Una pregunta frecuente es qué sucede cuando una persona no tiene una fe religiosa. ¿Es posible encontrar sentido en la muerte igualmente?
Según explica la logoterapia, sí es posible.
Más allá de la dimensión espiritual, la filosofía existencial reconoce que la conciencia de la muerte forma parte de la condición humana.
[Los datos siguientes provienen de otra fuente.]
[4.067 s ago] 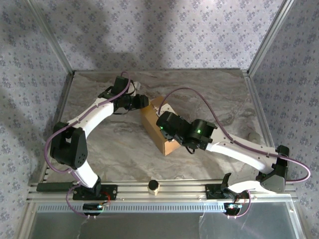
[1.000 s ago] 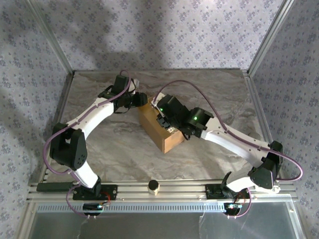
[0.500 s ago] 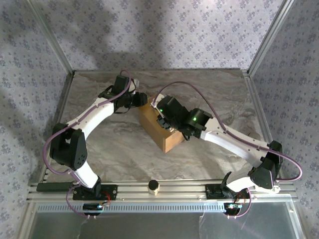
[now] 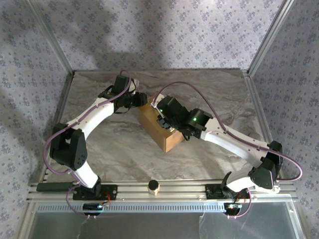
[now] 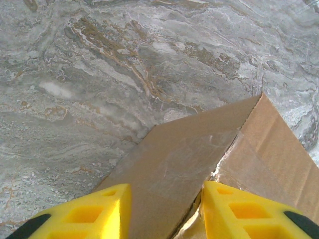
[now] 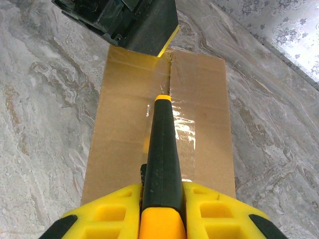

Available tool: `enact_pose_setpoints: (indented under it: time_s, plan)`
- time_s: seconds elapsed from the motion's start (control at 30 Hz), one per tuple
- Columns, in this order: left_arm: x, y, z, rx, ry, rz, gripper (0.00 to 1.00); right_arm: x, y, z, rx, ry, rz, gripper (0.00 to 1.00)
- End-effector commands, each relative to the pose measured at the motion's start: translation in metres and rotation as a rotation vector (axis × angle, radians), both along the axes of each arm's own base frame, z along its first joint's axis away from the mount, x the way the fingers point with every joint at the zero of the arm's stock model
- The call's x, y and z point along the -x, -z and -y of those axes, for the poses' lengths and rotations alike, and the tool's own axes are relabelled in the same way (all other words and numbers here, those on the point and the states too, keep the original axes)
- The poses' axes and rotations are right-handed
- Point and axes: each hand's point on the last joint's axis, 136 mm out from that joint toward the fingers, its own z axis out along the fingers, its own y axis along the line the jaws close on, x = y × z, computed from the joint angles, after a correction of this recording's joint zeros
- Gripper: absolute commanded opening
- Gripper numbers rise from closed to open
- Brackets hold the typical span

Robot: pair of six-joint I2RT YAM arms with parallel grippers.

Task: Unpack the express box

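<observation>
Item 1 — the plain tan-brown rectangular cardboard express box (image 4: 160, 130), lying slantwise at the middle of the overhead frame on the grey-veined marble-look table (image 4: 209, 94). Flaps lie flat; the glossy clear tape strip (image 6: 172, 107) runs down the centre seam, wrinkled but as I judge it not yet parted.

Item 2 — the left gripper (image 5: 164, 211), yellow fingers spread apart, astride the box's far corner at the bottom of the left wrist frame. One flap edge there looks torn and slightly lifted.

Item 3 — the right gripper (image 6: 162, 144), yellow fingers pressed together on a black-and-yellow blade-like tool (image 6: 162, 139) that points up the frame, its tip resting on or just above the seam. Whether it touches the tape I cannot tell.

Handling note: I would keep the left fingers bracing the corner so the carton cannot slide, then draw the tool straight along the seam — shallow, so only tape is cut and the contents stay unharmed. Risk: drifting off the seam scores cardboard instead.
</observation>
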Motion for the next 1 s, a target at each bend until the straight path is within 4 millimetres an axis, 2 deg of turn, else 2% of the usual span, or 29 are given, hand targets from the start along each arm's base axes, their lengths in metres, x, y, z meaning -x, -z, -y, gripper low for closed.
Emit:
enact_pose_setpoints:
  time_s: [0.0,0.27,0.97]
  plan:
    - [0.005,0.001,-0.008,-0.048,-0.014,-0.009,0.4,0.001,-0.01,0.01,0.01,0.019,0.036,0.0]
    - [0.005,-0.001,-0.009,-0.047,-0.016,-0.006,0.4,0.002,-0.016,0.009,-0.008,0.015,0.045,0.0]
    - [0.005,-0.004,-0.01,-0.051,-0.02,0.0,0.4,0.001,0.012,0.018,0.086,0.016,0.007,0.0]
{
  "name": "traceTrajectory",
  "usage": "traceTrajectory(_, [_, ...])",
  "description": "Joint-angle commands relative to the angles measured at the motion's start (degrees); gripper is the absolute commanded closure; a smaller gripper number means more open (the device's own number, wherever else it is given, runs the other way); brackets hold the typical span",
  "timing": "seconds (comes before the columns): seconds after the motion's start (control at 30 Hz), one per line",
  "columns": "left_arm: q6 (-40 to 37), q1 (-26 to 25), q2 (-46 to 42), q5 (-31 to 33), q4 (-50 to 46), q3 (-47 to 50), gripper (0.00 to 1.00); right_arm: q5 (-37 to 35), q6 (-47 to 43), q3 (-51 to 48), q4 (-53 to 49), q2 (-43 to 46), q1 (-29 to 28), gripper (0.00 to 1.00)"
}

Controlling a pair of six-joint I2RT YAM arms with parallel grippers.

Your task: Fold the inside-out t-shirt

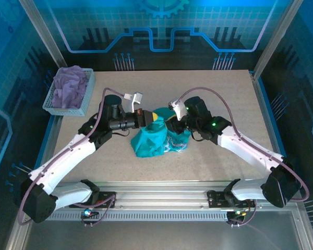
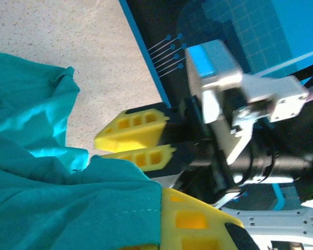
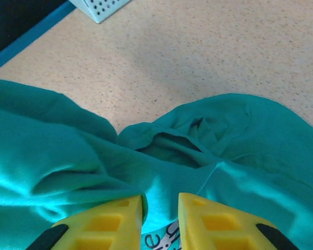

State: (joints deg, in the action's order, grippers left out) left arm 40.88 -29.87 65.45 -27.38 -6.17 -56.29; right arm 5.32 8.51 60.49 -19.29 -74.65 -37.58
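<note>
The inside-out t-shirt (image 1: 156, 140) lies crumpled in a teal heap at the middle of the table, and both grippers meet at its far edge. My left gripper (image 1: 150, 117) is shut on a stitched hem of the t-shirt (image 2: 68, 208), which runs in between its yellow fingers (image 2: 198, 224). My right gripper (image 1: 169, 124) faces it a short way off. In the right wrist view the right gripper (image 3: 160, 208) has its jaws a little apart, with loose teal cloth (image 3: 68, 156) and a white printed label (image 3: 161, 240) lying between them, not pinched.
A pale mesh basket (image 1: 68, 107) holding a lavender garment (image 1: 70, 86) stands at the back left of the table; its corner (image 3: 99, 8) shows in the right wrist view. Bare speckled tabletop (image 1: 224, 94) lies around the shirt. Aluminium frame posts and blue walls close in the sides.
</note>
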Motion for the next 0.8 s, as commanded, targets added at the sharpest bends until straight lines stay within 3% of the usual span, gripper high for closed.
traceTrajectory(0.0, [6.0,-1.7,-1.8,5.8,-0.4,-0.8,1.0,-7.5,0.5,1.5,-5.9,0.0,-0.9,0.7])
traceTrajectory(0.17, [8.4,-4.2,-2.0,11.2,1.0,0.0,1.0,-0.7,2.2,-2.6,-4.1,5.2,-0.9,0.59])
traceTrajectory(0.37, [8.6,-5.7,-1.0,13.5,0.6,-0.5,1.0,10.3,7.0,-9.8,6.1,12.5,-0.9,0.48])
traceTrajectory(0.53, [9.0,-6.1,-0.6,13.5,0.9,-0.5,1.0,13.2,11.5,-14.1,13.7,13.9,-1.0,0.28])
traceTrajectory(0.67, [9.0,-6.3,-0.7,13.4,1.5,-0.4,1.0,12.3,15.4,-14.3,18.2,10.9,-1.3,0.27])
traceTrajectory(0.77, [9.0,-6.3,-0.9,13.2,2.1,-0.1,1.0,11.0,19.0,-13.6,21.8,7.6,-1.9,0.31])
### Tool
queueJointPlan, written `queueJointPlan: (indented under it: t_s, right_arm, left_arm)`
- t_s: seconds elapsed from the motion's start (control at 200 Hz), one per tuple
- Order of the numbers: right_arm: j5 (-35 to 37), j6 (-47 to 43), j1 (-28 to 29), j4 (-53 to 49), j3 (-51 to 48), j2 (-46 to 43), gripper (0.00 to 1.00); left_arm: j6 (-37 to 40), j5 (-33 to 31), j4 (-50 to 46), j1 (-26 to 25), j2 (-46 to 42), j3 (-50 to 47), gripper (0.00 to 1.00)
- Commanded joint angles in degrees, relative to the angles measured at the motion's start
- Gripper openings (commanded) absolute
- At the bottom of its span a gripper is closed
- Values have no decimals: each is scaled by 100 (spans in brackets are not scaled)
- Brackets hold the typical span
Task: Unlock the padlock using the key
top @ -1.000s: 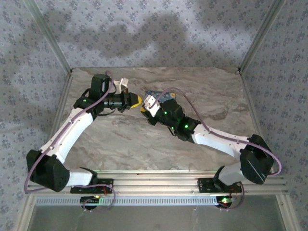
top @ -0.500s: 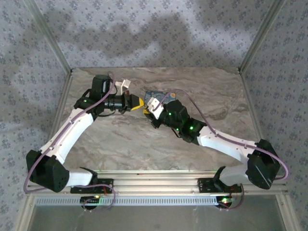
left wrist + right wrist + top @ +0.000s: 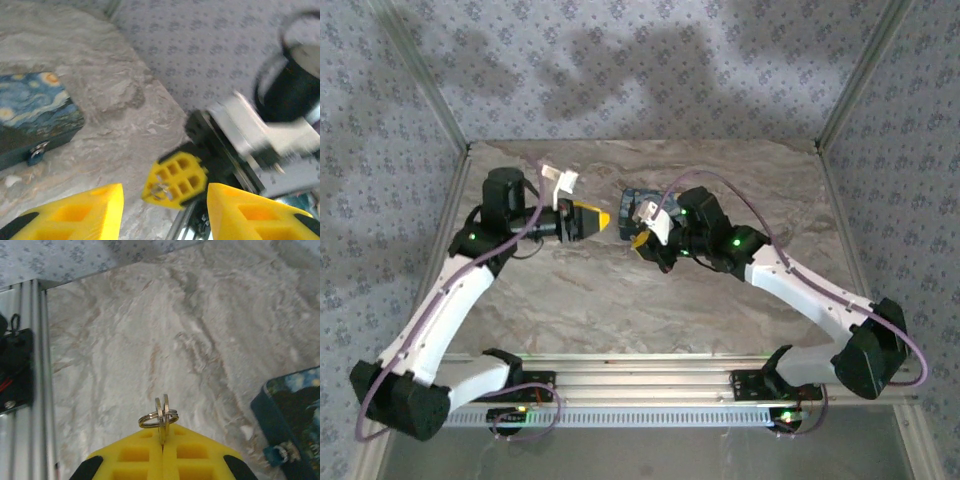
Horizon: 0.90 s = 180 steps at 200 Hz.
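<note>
My right gripper [image 3: 162, 440] is shut on the key [image 3: 161, 416]; its metal bow and split ring stick out of the yellow fingertips above the marble table. The small padlock [image 3: 280, 452] hangs on the front of a dark blue painted box [image 3: 292, 415] just to the right. In the left wrist view the padlock [image 3: 37, 150] sits on the box [image 3: 30, 117] at the left. My left gripper [image 3: 165, 210] stands open, holding nothing, and faces the right gripper's fingertips [image 3: 175, 180]. From above, the left gripper [image 3: 605, 219] and right gripper [image 3: 638, 241] are a short gap apart, near the box [image 3: 638, 198].
The marble table [image 3: 720, 180] is fenced by an aluminium frame [image 3: 445, 120] and patterned cloth walls. A metal rail [image 3: 30, 365] runs along the table edge at the left of the right wrist view. Open marble lies in front of both grippers.
The left gripper has opened and pulled back to the left, away from the right gripper. The right gripper stays shut on the key and has shifted slightly right, beside the box.
</note>
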Motion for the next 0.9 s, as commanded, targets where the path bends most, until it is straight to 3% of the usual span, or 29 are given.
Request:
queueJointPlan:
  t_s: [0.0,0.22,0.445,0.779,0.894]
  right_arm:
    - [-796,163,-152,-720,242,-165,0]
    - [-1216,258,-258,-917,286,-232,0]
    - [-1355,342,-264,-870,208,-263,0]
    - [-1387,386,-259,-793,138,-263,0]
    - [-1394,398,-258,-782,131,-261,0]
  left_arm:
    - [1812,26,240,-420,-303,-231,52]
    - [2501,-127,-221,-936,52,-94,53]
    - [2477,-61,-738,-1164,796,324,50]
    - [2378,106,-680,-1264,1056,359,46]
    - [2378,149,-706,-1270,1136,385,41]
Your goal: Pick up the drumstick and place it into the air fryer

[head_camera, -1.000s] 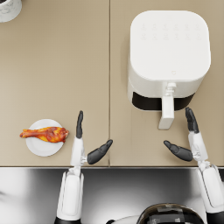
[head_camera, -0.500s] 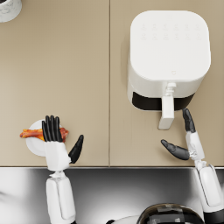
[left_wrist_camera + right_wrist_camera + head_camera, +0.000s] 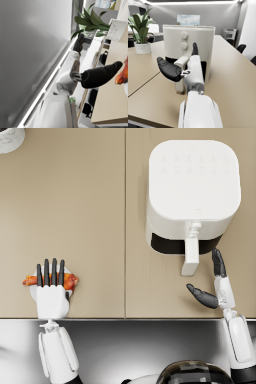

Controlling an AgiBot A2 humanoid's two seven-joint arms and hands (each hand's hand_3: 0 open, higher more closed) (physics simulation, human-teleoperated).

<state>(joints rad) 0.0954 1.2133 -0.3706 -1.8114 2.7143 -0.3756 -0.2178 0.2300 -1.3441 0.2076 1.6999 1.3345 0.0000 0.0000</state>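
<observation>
On the tan table point(image 3: 90, 218), a drumstick point(image 3: 70, 280).

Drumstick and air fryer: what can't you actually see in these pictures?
- Drumstick: head view, its middle is under the left hand; whether the fingers touch it is unclear. Left wrist view cuts it off at the edge.
- Plate: mostly covered by that hand.
- Air fryer: basket interior is hidden in both views.
</observation>
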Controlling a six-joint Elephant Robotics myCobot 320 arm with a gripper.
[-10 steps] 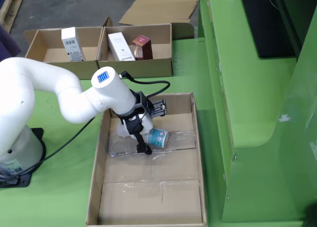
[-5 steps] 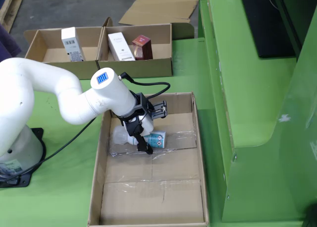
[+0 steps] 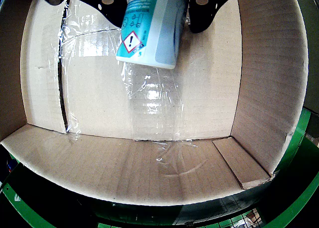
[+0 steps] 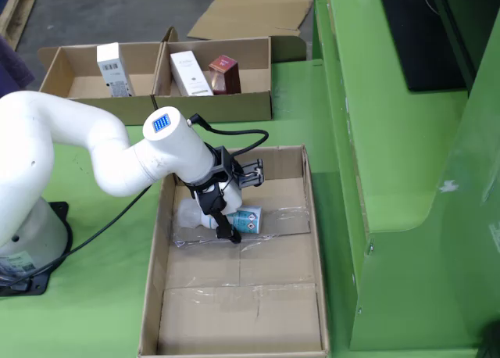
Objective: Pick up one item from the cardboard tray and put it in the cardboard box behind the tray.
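Side view: end effector (image 4: pixel 226 209) grips one bottle (image 4: pixel 248 218) over the box (image 4: pixel 234 295); three cartons sit in the tray (image 4: pixel 156 104).

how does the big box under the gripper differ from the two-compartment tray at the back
The big box is long, with clear tape across its floor, and has no loose items lying in it. The two-compartment tray is divided, untaped and holds three small upright cartons. Both are open-topped brown cardboard on the green table.
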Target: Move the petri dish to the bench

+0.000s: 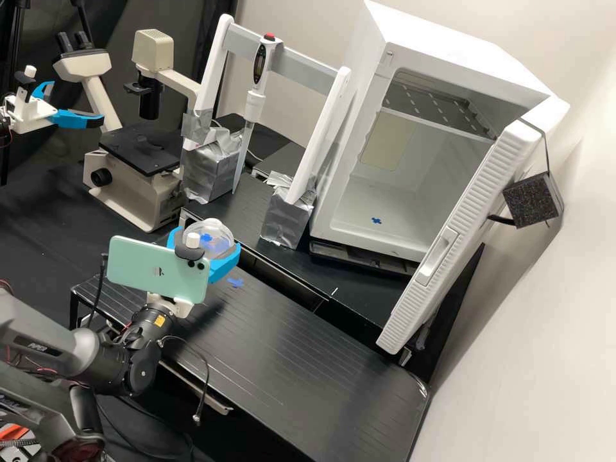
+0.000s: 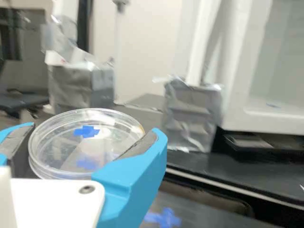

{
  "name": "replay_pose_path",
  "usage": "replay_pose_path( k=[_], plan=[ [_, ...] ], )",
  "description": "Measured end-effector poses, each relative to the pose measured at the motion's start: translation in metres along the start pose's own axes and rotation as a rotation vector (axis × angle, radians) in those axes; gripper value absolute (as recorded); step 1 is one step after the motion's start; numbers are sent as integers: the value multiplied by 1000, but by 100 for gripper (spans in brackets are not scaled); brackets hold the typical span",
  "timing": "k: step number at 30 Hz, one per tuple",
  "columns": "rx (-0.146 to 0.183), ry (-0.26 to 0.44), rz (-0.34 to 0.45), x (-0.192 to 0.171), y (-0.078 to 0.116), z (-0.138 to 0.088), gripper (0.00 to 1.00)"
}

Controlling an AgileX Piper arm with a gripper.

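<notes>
**Petri dish (image 2: 95, 159) held above the bench (image 1: 308, 346)**

I have the clear dish between the two blue fingers of my gripper (image 1: 206, 241), closed in on its round wall and kept apart by its width. It looks close to level, just above the bench's far side, near the blue cross (image 1: 235, 282) marked there.

My worry is the grip: the plastic is smooth and curved, so too light a hold could let it slide or turn, and too hard a squeeze could make it spring out. I can't tell whether I grip lid and base together; if only one, the other might drop. Opening too high or at a slant would land it on its edge. Behind, the raised black shelf (image 1: 326, 282) could knock it if I stray that way, and the hanging cable (image 1: 204, 378) might snag.
</notes>
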Motion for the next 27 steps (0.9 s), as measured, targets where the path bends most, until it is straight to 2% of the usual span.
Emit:
replay_pose_path(
  k=[7, 12, 15, 21, 27],
  plan=[
    [14, -107, -11, -5, 2, 20, 0],
    [50, -168, -28, -8, 1, 33, 0],
    [55, -163, -30, -8, 1, 35, 0],
    [40, -158, -33, -8, 1, 39, 0],
    [58, -181, 0, -12, 5, 45, 0]
  ],
)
Saber que nuestra vida es limitada nos invita a preguntarnos por el sentido de nuestras decisiones, nuestros vínculos y nuestras acciones.
La finitud puede convertirse entonces en una motivación para vivir con mayor responsabilidad y autenticidad.
En otras palabras, la muerte puede ayudarnos a descubrir qué vale realmente la pena en la vida.
La reflexión sobre la muerte no busca generar tristeza permanente ni angustia. Al contrario, puede convertirse en un llamado profundo a vivir con mayor conciencia.
Cada vida tiene la posibilidad de dejar huellas: en la familia, en los amigos, en el trabajo o en la comunidad.
Cuando alguien parte, esas huellas se vuelven visibles en los recuerdos, en las enseñanzas y en las semillas que quedan en los demás.
Desde esta perspectiva, la muerte no tiene la última palabra. Lo que permanece es el sentido que una vida supo construir.
Para los cristianos, la muerte no es simplemente el final de la existencia. Es un paso hacia la plenitud de la vida en Dios.
Por eso la tradición cristiana habla muchas veces de “nacimiento al cielo” cuando una persona parte de este mundo. No se trata de negar el dolor, sino de mirarlo desde la esperanza.
La memoria agradecida de quienes han vivido con amor —como ocurre al recordar a personas queridas o figuras significativas de la Iglesia— nos invita a continuar el bien que ellos sembraron.
Cada vida que deja huella se convierte en una especie de misión que continúa en los demás.
De alguna manera, quienes partieron siguen presentes en las decisiones, los valores y los gestos que inspiraron en quienes los conocieron.
Y esa memoria agradecida puede transformarse en una invitación concreta: vivir hoy con más amor, más entrega y más sentido.